Work order ->
Each line in the records below, from the one that contains "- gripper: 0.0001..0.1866" to the one that contains "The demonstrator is", should be reproduced exactly, the first and last included.

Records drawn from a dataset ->

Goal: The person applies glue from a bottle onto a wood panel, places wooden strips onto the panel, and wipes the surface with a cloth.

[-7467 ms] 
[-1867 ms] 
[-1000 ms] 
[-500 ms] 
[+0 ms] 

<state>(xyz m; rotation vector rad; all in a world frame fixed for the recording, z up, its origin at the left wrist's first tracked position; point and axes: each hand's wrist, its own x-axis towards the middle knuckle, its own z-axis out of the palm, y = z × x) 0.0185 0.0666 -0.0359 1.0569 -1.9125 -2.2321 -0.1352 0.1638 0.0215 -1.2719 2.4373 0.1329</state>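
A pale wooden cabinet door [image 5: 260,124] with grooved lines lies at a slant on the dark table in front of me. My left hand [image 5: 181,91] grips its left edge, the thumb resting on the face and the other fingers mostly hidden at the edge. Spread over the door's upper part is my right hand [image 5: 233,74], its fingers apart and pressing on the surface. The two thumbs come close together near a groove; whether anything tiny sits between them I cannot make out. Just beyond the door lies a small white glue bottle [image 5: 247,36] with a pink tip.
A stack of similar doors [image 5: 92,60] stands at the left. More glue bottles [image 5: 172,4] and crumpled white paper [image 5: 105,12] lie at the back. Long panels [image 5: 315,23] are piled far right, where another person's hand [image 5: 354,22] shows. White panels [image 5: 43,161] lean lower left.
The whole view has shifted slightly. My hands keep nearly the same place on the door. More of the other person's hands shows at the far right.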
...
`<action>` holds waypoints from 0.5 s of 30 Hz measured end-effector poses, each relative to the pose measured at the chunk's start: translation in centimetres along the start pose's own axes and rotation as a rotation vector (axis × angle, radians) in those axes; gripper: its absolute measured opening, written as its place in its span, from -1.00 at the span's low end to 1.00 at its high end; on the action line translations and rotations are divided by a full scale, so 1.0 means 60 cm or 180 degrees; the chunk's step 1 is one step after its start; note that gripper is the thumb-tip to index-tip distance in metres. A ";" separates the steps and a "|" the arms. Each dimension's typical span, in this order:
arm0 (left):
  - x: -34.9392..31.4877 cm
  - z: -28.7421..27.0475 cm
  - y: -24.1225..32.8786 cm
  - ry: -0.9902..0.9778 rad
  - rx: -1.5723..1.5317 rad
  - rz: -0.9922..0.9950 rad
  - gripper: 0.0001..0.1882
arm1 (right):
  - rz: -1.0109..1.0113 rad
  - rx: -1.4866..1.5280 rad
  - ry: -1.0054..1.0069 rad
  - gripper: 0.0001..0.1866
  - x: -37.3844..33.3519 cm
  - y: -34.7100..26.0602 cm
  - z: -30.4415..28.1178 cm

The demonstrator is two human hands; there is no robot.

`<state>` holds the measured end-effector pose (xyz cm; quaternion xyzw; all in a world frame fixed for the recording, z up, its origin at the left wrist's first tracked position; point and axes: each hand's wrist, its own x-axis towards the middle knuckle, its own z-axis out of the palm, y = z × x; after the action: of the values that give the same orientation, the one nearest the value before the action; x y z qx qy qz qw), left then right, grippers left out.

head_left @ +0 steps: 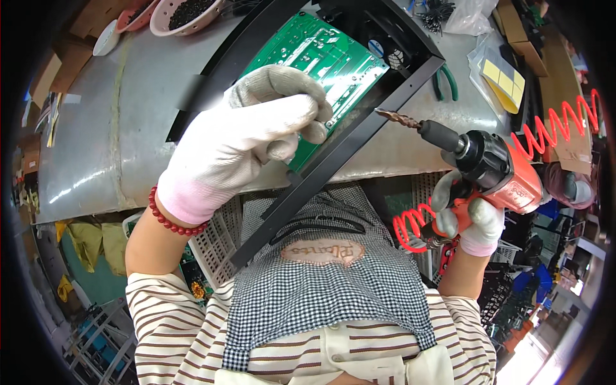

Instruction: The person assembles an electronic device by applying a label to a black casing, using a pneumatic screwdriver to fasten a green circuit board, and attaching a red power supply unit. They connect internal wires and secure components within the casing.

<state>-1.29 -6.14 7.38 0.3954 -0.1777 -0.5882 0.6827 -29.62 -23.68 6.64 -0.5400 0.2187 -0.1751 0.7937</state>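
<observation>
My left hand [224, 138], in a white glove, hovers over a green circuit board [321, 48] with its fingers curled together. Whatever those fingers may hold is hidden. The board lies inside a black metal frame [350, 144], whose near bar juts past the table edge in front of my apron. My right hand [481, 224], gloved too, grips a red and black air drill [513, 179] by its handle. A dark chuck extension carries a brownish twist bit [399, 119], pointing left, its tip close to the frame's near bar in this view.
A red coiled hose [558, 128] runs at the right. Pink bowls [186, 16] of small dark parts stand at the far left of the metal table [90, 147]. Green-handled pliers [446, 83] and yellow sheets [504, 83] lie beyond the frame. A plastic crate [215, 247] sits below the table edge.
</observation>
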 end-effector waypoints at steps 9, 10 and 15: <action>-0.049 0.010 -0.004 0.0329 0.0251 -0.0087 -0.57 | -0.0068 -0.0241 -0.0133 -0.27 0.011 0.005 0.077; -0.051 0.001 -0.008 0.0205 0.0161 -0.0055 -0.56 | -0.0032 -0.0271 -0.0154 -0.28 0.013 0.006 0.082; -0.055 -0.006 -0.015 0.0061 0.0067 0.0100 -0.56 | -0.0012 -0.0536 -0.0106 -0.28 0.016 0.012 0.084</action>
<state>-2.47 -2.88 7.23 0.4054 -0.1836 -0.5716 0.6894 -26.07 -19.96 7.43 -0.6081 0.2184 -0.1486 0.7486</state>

Task response ->
  - gripper: 0.0001..0.1866
  - x: -37.3844..33.3519 cm
  - y: -34.7100..26.0602 cm
  - z: -30.4415..28.1178 cm

The demonstrator is two human hands; there is no robot.

The exercise is finished and nothing remains.